Identifying possible security threats using event group summaries

摘要

A disclosed computer-implemented method includes receiving and indexing the raw data. Indexing includes dividing the raw data into time stamped searchable events that include information relating to computer or network security. Store the indexed data in an indexed data store and extract values from a field in the indexed data using a schema. Search the extracted field values for the security information. Determine a group of security events using the security information. Each security event includes a field value specified by a criteria. Present a graphical interface (GI) including a summary of the group of security events, other summaries of security events, and a remove element (associated with the summary). Receive input corresponding to an interaction of the remove element.
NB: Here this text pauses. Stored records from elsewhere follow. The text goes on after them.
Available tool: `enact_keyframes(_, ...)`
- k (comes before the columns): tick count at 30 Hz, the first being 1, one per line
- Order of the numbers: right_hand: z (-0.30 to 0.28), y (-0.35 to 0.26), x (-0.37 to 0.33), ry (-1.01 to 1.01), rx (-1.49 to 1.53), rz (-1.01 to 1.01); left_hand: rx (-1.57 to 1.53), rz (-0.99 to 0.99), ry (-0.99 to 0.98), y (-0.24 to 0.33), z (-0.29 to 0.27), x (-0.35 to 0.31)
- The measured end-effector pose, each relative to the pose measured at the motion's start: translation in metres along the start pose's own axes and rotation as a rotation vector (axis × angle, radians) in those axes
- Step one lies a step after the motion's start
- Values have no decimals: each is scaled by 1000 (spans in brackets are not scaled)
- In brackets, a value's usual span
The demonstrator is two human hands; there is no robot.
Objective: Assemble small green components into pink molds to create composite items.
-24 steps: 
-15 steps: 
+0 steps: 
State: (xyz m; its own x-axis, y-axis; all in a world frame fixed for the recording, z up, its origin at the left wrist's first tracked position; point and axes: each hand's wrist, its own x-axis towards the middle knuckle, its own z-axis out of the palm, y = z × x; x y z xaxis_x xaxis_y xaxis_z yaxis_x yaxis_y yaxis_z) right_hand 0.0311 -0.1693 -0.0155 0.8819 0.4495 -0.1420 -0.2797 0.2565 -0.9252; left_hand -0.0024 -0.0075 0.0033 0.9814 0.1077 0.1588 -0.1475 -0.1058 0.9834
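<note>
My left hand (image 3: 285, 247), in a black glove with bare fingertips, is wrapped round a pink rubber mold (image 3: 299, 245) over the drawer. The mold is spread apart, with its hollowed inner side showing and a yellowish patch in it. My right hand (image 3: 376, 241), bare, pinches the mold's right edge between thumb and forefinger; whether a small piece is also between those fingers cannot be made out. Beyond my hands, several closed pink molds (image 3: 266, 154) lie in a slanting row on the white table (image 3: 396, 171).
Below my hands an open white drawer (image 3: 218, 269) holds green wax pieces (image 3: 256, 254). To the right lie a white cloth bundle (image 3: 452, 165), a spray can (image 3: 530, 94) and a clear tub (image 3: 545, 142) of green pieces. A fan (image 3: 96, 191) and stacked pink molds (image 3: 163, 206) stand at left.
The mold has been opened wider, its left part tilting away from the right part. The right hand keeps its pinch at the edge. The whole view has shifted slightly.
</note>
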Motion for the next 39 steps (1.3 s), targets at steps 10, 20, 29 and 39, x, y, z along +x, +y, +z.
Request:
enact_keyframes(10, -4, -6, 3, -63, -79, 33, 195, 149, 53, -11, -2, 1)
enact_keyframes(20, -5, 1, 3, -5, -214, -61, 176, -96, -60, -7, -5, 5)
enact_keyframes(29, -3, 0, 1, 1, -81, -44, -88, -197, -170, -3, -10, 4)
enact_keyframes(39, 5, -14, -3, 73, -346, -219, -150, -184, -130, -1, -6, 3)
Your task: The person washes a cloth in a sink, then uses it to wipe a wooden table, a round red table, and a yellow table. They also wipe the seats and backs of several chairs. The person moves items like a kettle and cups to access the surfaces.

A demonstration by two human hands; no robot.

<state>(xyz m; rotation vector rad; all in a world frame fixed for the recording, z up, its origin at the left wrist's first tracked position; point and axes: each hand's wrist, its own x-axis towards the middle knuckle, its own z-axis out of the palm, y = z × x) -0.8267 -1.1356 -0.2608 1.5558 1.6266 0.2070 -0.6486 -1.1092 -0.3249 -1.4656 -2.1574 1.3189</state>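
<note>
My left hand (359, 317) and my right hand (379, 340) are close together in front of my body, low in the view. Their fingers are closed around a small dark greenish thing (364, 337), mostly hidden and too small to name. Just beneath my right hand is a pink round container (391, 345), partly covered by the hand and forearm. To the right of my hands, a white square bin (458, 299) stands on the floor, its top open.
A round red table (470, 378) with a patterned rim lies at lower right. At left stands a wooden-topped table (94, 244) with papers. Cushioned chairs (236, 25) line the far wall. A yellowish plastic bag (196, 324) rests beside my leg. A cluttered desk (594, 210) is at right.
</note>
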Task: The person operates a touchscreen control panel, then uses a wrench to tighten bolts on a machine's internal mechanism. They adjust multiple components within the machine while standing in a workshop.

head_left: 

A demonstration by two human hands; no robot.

Interacting with the remove element causes the summary to be removed from the GI. Update the GI to remove the summary from the GI.

主权项

1. A method, comprising:
creating an event group from a plurality of time-stamped, searchable events stored in a field-searchable, non-tabular data store, each event in the event group having a portion of raw machine data reflecting activity in an information technology environment and matching criteria relating to one or more field values extracted from one or more fields present in the portion of raw machine data, wherein the criteria is evaluated using an extraction rule applied to at least a portion of the plurality of time-stamped, searchable events; determining an event group summary, the summary summarizing field values from one or more fields of the events in the event group; causing display of a graphical user interface displaying a plurality of event group summaries including the event group summary; based on user input in response to the display of the graphical user interface, changing a visual appearance of a selected event group summary among the displayed plurality of event group summaries to indicate that the selected event group summary is a security threat or removing the selected event group summary from the displayed plurality of event group summaries indicating that the selected event group summary is not a security threat; wherein the method is performed by one or more computing devices.